Dataset excerpt:
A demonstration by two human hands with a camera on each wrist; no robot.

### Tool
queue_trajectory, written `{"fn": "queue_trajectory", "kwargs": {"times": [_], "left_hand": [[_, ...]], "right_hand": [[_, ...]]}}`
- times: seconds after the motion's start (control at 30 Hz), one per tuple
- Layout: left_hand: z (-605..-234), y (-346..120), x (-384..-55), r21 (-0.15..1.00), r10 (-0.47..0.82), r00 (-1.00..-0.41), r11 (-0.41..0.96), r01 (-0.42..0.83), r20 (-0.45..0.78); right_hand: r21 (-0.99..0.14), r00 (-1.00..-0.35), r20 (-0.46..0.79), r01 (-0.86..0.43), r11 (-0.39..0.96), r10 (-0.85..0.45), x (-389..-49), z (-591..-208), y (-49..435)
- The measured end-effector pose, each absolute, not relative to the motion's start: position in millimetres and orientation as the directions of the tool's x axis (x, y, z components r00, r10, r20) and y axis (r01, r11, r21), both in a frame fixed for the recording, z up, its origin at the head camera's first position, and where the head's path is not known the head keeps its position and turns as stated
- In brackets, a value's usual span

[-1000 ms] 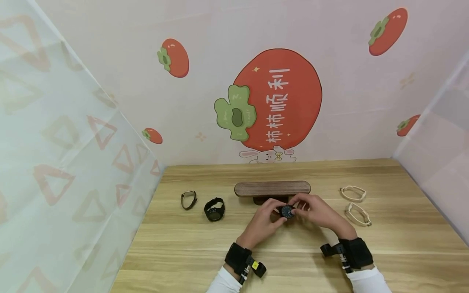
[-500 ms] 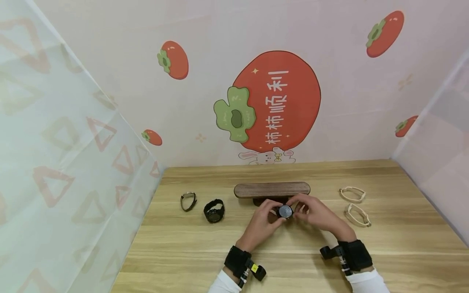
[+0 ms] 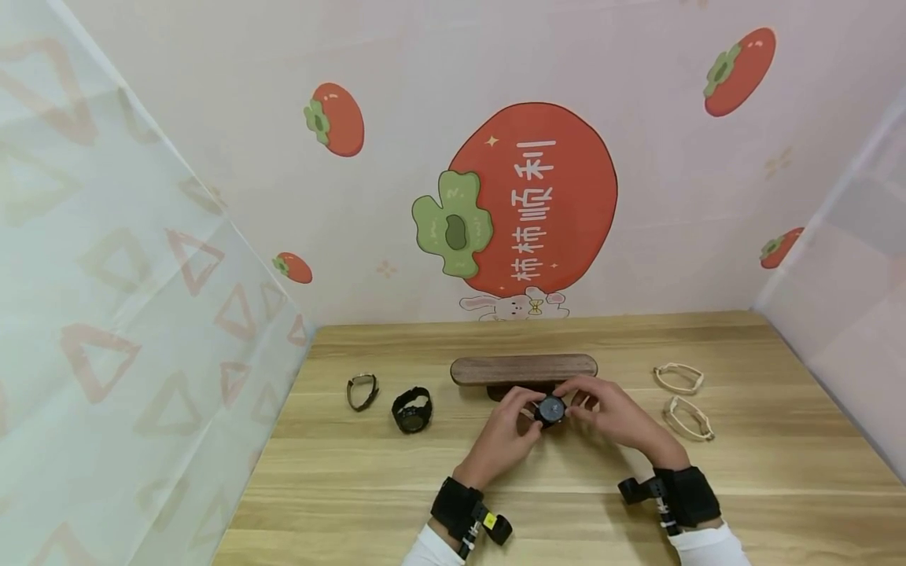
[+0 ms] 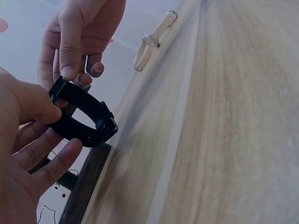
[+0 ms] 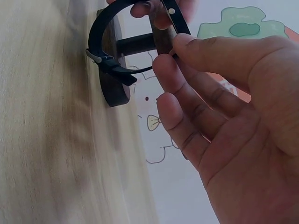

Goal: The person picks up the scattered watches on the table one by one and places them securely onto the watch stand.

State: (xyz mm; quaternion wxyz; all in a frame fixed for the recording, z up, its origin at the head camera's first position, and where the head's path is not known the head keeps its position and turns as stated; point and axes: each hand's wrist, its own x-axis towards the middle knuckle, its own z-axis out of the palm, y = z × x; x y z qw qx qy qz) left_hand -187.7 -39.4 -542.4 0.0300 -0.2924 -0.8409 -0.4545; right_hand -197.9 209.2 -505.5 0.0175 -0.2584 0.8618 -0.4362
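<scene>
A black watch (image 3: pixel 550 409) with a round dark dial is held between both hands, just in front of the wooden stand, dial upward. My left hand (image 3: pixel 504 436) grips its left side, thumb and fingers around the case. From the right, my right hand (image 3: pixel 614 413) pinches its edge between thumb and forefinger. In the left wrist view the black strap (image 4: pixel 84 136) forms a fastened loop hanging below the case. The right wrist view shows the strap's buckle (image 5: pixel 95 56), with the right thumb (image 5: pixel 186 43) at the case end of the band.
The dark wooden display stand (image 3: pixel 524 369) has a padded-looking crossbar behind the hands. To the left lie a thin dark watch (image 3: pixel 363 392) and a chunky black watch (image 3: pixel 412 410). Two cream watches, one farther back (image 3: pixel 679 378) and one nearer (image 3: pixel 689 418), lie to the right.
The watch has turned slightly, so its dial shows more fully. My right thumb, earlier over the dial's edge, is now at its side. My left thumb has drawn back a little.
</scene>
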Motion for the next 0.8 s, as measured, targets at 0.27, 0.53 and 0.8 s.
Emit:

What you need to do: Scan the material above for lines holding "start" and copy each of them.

Result of the task:
- times: seconds after the motion's start (control at 30 Hz), one per tuple
- The measured end-effector pose, each absolute, not relative to the motion's start: position in millimetres and orientation as the directions of the tool's x axis (x, y, z components r00, r10, r20) and y axis (r01, r11, r21), both in a frame fixed for the recording, z up, its origin at the head camera's first position, and where the head's path is not known the head keeps its position and turns as stated

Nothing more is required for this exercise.